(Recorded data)
§

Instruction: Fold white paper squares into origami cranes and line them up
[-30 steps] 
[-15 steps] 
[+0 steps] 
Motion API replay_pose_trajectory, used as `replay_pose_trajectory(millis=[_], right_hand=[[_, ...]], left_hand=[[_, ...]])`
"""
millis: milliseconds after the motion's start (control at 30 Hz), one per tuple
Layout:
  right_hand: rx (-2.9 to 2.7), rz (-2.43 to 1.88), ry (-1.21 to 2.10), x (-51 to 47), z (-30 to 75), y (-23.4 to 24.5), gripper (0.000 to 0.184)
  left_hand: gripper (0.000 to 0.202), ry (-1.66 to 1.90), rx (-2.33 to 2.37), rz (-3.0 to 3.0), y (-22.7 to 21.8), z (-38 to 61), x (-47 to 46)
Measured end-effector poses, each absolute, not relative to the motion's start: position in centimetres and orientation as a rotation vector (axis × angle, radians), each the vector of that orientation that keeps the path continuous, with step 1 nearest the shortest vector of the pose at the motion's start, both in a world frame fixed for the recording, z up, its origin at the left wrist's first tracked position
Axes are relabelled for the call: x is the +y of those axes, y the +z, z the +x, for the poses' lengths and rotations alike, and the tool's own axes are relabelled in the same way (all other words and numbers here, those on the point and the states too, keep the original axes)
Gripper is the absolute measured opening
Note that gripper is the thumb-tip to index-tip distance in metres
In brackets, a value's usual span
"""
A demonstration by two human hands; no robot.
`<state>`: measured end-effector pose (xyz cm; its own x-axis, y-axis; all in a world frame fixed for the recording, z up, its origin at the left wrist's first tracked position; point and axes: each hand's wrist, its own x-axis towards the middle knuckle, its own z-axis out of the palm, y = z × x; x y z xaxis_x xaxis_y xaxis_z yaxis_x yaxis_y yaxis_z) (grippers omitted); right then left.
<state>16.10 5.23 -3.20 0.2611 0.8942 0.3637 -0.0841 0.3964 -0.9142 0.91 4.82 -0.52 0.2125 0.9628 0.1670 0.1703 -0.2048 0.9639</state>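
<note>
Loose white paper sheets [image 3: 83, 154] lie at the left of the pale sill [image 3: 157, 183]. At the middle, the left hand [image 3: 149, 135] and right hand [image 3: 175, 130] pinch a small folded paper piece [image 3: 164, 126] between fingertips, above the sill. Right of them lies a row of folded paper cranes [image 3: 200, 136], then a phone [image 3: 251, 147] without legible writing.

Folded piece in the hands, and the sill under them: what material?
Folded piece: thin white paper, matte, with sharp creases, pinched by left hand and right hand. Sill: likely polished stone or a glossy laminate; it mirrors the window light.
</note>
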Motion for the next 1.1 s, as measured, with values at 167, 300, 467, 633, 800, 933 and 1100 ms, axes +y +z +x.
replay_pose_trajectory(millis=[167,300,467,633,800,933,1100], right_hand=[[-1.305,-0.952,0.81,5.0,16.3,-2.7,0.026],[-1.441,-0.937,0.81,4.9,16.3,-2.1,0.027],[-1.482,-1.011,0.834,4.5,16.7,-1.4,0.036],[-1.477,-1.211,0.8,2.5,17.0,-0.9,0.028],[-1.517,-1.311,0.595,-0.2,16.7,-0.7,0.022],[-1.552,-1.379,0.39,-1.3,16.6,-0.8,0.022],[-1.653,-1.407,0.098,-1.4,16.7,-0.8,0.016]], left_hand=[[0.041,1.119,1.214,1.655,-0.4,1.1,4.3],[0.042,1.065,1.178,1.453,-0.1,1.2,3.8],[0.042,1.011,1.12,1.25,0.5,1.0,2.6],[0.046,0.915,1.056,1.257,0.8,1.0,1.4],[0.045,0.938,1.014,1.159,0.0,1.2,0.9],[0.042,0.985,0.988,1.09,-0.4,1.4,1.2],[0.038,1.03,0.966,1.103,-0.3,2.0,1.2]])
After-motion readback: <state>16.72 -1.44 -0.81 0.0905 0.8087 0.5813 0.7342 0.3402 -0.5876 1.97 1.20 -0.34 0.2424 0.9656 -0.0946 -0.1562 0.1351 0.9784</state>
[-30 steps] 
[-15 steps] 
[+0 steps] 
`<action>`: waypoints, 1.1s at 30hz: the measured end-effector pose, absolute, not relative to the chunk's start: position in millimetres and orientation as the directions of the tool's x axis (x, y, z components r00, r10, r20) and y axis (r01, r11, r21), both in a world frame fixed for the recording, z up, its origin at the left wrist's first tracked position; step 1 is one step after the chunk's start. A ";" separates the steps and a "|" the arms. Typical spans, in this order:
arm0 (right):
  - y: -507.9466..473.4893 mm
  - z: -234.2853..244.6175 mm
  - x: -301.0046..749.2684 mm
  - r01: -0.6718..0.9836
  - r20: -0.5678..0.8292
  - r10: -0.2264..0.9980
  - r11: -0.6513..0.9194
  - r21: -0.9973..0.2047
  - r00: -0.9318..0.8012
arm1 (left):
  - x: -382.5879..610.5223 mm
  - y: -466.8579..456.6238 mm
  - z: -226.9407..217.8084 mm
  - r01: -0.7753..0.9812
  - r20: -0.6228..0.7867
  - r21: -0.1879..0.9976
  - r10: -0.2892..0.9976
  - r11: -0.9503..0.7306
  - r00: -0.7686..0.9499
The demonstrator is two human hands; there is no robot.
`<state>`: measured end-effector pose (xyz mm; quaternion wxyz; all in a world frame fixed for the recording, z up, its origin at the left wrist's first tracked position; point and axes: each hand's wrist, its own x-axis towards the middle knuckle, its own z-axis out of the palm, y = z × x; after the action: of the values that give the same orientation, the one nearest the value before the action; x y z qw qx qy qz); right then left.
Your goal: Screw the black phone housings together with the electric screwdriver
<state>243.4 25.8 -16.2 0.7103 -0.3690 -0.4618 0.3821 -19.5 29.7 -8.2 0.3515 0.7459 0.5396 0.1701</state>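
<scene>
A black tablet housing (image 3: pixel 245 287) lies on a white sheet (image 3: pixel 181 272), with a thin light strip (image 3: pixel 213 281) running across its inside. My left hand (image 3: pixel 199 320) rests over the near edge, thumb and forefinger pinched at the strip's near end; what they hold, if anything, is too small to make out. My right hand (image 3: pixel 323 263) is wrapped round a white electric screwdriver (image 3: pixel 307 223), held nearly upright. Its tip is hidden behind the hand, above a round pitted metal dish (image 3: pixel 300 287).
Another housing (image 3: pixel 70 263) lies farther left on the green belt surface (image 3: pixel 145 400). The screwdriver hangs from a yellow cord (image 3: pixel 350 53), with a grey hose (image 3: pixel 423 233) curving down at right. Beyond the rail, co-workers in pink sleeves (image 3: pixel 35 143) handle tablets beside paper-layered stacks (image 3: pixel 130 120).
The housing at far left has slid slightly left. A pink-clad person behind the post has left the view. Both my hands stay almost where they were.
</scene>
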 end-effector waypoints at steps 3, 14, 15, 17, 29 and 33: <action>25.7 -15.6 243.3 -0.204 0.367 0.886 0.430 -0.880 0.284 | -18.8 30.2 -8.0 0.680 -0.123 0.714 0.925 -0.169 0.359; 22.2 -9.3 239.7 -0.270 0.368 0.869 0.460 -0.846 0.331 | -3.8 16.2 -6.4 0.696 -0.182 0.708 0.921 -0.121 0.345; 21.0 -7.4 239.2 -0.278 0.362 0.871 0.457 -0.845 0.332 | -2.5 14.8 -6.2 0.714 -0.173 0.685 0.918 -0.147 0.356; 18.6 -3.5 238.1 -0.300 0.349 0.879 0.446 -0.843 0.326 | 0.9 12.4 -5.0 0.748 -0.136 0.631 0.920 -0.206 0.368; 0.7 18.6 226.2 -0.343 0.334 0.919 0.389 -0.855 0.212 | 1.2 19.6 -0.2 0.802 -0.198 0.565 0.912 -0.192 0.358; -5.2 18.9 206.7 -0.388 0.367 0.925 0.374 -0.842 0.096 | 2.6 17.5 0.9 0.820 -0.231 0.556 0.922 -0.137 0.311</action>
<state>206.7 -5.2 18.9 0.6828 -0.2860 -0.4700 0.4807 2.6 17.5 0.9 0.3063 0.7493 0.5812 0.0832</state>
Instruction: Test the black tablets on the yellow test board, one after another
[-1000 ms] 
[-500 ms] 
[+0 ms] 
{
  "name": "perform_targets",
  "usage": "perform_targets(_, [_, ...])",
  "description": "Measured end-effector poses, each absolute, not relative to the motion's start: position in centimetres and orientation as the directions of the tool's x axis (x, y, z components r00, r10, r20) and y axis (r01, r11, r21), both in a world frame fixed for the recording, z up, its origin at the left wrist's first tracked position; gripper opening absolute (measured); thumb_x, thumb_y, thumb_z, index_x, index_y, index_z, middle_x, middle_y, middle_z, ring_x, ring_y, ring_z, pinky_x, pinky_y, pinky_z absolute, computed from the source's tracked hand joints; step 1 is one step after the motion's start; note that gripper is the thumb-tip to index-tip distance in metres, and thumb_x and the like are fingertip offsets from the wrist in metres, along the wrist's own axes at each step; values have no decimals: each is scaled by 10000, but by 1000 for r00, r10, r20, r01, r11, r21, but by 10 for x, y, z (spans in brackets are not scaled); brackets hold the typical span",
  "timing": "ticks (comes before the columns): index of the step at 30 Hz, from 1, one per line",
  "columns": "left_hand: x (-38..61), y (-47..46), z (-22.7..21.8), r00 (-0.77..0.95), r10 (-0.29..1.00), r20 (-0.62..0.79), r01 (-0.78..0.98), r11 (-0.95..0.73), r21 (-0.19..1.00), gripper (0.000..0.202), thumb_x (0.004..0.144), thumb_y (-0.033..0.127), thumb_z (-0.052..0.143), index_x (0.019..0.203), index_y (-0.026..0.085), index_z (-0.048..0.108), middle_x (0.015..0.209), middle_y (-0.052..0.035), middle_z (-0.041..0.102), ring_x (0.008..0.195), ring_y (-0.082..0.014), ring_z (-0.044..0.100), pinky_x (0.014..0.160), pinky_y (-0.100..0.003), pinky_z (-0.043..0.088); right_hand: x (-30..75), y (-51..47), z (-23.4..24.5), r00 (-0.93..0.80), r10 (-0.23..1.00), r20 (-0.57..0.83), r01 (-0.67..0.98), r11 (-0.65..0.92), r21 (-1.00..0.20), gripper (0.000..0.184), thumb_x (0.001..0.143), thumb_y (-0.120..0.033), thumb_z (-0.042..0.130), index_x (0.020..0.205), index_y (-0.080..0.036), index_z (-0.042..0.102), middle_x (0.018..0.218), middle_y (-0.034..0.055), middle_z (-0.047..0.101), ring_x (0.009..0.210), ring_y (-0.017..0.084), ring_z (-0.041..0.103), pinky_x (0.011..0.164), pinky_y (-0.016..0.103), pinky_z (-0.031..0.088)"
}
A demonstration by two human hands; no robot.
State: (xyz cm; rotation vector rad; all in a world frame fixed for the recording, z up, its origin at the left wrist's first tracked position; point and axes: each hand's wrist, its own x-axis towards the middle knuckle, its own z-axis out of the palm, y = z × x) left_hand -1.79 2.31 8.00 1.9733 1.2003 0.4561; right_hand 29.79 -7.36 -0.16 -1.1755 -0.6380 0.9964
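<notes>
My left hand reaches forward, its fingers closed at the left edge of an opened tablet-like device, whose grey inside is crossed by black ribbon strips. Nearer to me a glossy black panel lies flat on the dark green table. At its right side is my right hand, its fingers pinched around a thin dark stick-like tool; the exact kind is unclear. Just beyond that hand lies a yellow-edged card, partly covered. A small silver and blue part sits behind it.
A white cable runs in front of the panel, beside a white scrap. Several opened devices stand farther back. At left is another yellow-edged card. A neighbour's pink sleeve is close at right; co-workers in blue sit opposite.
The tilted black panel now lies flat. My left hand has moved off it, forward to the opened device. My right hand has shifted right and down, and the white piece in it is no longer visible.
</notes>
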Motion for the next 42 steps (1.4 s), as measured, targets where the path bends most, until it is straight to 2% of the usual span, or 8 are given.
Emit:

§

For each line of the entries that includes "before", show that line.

#### [Response to the exercise]
`<state>`: measured end-effector pose (xyz mm; quaternion wxyz; all in a world frame fixed for the recording, z up, its origin at the left wrist's first tracked position; point and axes: each hand's wrist, its own x-axis towards the middle knuckle, its own z-axis out of the palm, y = z × x; after the action: of the values that give the same orientation, the one nearest the value before the action; x y z qw qx qy qz); right then left.
  "timing": "ticks (comes before the columns): index of the step at 30 Hz, from 1, one per line",

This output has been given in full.